Technical translation poses a different set of challenges. While the aesthetics of a technical text are not at the forefront of the technical translator's mind, accuracy and style are.

"In technical translations, you cannot afford mistakes," Ria Vanderauwera said. As a translator of manuals for medical devices, software interfaces, and other instructional material, precision in language is paramount.

"I'm not worried as much about cultural flavor, I just need to give the information. But, between the Dutch and English, there is a different style in giving instruction. English tends to be flashier, a style the Dutch do not swallow."

Capturing and understanding the technical nomenclature is also of utmost importance. Fortunately, for Vanderauwera and other translators, a host of Internet sources provide opportunities to check sources and discuss translation conundrums with colleagues from all over the world. The AATIA alone has several sub-groups defined by language, genre, literary or technical, and other areas of interest.


Learning the Ropes

How translators get into their line of work seems to be as varied as the translators themselves. While there are few formal programs offering training in translation in the U.S., many translators go through a grueling process of getting accreditation from the American Translator's Association. (Vanderauwera attended a translation school in the Netherlands.) The ATA test includes translating three out of five passages within a three-hour period, by hand. Two trained graders evaluate the work, and if they agree on the result, the translator receives accreditation. It is not uncommon for aspiring translators to fail the first time out.

Although a degree in translation is not required to practice translation in the U.S., "some organizations are now requiring some proof of accreditation," Diaz said. As a consultant, Diaz now travels around the country training medical interpreters on how to communicate with non-English-speaking patients. The request is in response to a nationwide discussion of the need to comply with Title Six of the Civil Rights Act of 1964, which provides for clear and accurate information about health care, in addition to the care itself. It's work Diaz finds very satisfying because she knows accurate and understandable information about health care can literally help people's lives.

For translators of literary texts, the benefits seem less tangible.
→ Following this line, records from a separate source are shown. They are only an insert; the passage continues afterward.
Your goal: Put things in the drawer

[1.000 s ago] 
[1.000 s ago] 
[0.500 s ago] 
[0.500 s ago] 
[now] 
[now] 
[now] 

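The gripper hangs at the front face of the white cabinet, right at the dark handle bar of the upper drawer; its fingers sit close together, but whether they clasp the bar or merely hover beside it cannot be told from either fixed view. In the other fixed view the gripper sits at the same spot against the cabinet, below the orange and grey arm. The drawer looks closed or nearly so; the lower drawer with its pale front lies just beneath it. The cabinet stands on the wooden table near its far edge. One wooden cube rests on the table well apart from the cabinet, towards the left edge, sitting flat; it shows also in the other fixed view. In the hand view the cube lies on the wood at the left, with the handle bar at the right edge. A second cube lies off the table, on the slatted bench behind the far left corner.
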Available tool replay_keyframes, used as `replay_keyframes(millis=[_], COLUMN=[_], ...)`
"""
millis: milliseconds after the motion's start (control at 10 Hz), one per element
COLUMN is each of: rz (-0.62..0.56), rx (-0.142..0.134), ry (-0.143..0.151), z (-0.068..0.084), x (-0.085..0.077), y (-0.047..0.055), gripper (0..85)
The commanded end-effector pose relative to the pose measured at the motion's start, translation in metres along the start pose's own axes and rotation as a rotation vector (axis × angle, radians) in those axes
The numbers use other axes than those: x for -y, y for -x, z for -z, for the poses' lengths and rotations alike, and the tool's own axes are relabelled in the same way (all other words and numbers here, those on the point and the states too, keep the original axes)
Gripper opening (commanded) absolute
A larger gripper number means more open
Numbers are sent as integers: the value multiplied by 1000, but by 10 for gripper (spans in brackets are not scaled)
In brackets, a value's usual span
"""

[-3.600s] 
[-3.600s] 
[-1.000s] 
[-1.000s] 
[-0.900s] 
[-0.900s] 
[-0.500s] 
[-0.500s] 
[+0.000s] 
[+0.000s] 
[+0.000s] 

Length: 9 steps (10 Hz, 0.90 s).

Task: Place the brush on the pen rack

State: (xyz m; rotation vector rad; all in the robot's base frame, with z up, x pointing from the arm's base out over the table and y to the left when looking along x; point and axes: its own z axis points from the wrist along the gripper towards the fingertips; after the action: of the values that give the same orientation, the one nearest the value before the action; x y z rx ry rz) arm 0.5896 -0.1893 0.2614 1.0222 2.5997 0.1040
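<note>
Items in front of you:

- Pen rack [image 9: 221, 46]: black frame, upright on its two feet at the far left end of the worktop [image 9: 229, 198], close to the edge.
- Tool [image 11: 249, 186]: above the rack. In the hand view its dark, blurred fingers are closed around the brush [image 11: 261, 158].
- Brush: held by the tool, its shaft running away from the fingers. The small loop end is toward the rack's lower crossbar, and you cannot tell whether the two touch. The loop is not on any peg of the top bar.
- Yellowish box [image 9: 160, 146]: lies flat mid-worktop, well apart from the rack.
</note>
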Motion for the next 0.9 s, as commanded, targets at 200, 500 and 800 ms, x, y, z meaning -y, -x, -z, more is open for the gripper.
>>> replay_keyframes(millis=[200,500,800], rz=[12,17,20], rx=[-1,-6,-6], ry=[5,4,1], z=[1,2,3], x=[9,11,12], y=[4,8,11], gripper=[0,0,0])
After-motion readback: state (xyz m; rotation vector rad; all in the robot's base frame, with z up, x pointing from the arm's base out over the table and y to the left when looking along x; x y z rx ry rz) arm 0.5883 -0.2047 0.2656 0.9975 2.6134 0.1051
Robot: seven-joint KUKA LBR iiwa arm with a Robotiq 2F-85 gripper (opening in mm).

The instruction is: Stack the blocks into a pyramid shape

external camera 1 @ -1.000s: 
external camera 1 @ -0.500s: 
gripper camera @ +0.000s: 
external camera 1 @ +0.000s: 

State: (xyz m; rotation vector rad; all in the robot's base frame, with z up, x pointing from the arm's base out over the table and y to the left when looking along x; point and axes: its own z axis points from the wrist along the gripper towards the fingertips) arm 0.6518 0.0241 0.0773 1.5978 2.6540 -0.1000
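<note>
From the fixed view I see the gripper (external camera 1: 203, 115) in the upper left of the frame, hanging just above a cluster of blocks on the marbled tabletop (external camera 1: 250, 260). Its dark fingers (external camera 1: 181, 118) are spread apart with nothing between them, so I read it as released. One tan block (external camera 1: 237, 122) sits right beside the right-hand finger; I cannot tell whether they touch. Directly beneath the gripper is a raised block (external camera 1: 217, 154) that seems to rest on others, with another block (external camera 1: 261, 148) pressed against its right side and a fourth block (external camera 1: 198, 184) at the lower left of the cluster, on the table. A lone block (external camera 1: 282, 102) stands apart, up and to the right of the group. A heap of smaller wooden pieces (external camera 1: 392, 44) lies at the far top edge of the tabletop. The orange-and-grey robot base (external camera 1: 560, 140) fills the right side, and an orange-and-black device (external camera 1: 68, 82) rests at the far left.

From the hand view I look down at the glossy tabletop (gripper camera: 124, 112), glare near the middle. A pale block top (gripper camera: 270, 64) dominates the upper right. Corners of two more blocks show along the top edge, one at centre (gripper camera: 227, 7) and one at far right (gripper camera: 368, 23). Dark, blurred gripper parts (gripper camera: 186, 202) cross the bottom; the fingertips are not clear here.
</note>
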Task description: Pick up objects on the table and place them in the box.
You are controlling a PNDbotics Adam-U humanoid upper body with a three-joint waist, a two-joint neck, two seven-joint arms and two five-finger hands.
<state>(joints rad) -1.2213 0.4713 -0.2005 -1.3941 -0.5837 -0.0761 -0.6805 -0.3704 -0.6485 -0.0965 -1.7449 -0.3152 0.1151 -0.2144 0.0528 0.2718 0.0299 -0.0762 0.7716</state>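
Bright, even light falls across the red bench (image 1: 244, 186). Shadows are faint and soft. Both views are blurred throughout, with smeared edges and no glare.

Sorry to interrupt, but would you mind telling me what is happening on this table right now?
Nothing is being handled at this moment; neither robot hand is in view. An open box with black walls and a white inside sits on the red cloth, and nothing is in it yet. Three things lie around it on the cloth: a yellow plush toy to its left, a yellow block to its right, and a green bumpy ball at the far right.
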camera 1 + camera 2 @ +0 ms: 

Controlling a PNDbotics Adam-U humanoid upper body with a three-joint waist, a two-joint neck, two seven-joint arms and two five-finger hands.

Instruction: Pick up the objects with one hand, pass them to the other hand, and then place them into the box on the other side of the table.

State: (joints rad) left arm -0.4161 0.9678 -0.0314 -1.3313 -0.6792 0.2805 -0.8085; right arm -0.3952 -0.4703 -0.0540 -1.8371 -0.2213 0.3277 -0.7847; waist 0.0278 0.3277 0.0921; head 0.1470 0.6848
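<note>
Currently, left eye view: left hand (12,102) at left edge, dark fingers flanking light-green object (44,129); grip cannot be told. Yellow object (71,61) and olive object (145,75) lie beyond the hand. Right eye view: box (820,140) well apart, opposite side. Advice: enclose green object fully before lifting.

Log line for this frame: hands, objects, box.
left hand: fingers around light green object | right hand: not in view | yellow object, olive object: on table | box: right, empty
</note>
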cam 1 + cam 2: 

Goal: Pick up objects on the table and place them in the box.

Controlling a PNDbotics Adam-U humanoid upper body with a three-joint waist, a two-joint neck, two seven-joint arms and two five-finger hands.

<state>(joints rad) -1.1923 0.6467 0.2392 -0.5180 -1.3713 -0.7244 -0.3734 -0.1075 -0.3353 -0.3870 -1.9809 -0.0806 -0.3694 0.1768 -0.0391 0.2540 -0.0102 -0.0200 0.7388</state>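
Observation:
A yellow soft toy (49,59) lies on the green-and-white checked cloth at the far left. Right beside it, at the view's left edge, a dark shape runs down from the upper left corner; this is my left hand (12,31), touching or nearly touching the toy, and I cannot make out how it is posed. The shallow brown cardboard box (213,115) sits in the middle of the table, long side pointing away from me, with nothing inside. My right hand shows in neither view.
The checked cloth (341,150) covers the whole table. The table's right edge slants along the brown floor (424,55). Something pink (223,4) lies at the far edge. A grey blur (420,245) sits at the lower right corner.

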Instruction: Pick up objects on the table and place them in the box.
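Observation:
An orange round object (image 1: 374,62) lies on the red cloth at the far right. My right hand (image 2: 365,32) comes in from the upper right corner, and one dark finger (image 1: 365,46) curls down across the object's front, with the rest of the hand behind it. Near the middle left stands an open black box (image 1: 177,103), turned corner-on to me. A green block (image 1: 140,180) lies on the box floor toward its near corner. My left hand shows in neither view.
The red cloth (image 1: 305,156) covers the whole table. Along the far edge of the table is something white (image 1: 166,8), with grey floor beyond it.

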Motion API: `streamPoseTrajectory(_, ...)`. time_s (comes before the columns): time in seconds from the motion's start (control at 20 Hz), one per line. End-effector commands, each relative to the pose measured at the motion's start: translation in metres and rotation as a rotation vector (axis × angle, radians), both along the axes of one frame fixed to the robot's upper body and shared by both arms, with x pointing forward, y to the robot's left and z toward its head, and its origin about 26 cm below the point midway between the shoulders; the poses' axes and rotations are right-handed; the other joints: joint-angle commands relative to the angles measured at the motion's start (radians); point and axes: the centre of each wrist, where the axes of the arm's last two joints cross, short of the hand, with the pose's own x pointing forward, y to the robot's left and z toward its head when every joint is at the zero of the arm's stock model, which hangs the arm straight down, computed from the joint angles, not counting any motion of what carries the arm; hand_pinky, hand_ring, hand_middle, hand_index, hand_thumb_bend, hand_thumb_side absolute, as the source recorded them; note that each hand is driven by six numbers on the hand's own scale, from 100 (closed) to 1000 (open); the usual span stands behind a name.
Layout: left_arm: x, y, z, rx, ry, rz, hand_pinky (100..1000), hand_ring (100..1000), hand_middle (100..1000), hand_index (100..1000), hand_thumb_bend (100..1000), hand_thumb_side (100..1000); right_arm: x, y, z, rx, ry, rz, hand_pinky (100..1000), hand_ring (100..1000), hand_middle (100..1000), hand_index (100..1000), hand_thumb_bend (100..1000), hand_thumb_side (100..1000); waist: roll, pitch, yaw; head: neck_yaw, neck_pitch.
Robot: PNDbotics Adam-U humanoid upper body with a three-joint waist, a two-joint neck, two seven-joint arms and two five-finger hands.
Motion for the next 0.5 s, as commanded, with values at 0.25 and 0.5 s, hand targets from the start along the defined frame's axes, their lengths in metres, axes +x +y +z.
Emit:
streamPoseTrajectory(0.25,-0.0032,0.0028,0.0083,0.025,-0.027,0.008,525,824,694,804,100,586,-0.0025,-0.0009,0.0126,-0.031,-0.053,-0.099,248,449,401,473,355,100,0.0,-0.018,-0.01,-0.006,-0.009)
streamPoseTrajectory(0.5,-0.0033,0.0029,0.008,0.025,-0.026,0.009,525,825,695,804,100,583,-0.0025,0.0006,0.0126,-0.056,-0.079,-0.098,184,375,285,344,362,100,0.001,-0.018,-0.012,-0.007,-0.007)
"In the past, some of the poetry I saw translated was done by anthropologists or linguists, who did not have an ear for poetry. I knew I could do better," Salinas said of his translation projects. In addition, working with another writer's work, or having another translator translate your work, as Valenzuela has experienced, provides opportunities to "hear" the work in a new way.

"It is not only a pleasure, but also much more rewarding -- and in some ways easier -- to translate good, to say nothing of great, literature," Schwartz said.

But perhaps the true gift of the literary translator is in the desire and ability to bring a piece of work to an audience that would ordinarily not have access to it, to bring the literary treats of one culture to another reader's lap, bedside, or desk, and have them savor it in the same way a reader of the work in its native language might.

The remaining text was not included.